-- TASK PROMPT --
If a line below contains the word "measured", count it; give only the total.

-- RECORDED DATA --
****

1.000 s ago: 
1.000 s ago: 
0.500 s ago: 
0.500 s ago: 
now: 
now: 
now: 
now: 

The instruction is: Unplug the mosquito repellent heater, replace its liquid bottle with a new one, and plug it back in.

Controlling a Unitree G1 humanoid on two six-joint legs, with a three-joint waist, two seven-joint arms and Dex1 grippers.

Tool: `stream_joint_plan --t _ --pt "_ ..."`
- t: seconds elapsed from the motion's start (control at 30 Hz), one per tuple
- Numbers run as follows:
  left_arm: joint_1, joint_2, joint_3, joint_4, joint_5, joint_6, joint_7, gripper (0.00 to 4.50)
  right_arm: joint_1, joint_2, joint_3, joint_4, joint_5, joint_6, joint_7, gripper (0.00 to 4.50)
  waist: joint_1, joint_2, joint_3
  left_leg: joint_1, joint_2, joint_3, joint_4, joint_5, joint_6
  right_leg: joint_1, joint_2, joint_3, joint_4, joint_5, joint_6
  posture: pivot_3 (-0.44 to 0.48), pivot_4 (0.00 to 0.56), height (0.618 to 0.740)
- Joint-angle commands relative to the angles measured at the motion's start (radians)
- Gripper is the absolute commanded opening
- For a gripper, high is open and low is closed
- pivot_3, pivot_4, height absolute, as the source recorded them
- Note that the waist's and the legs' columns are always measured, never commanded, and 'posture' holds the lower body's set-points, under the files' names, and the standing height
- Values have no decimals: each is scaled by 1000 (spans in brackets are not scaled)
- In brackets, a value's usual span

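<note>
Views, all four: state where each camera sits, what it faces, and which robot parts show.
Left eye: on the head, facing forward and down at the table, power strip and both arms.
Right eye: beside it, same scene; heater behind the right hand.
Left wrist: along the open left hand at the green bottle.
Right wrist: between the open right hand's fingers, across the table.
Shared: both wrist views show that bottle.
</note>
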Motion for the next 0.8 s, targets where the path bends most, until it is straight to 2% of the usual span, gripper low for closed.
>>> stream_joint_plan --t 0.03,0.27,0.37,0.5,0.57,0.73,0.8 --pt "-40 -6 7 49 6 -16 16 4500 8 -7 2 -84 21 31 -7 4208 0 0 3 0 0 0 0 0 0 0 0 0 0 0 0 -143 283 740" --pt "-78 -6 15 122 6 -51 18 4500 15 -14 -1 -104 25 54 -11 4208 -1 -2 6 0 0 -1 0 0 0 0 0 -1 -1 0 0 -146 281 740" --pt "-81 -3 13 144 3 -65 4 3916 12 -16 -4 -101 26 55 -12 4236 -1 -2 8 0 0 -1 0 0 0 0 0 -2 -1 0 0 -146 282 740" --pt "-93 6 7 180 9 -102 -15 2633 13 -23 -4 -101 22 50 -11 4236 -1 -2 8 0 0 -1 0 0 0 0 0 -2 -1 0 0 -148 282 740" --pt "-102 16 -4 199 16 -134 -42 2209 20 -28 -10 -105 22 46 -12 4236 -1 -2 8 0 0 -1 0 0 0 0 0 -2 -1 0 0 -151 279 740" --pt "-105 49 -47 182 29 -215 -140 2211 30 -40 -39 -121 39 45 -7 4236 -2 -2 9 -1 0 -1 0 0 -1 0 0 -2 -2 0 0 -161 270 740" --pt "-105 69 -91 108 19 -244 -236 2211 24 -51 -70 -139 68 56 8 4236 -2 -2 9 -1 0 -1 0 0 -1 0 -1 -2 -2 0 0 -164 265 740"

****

-- EXERCISE OUTPUT --
2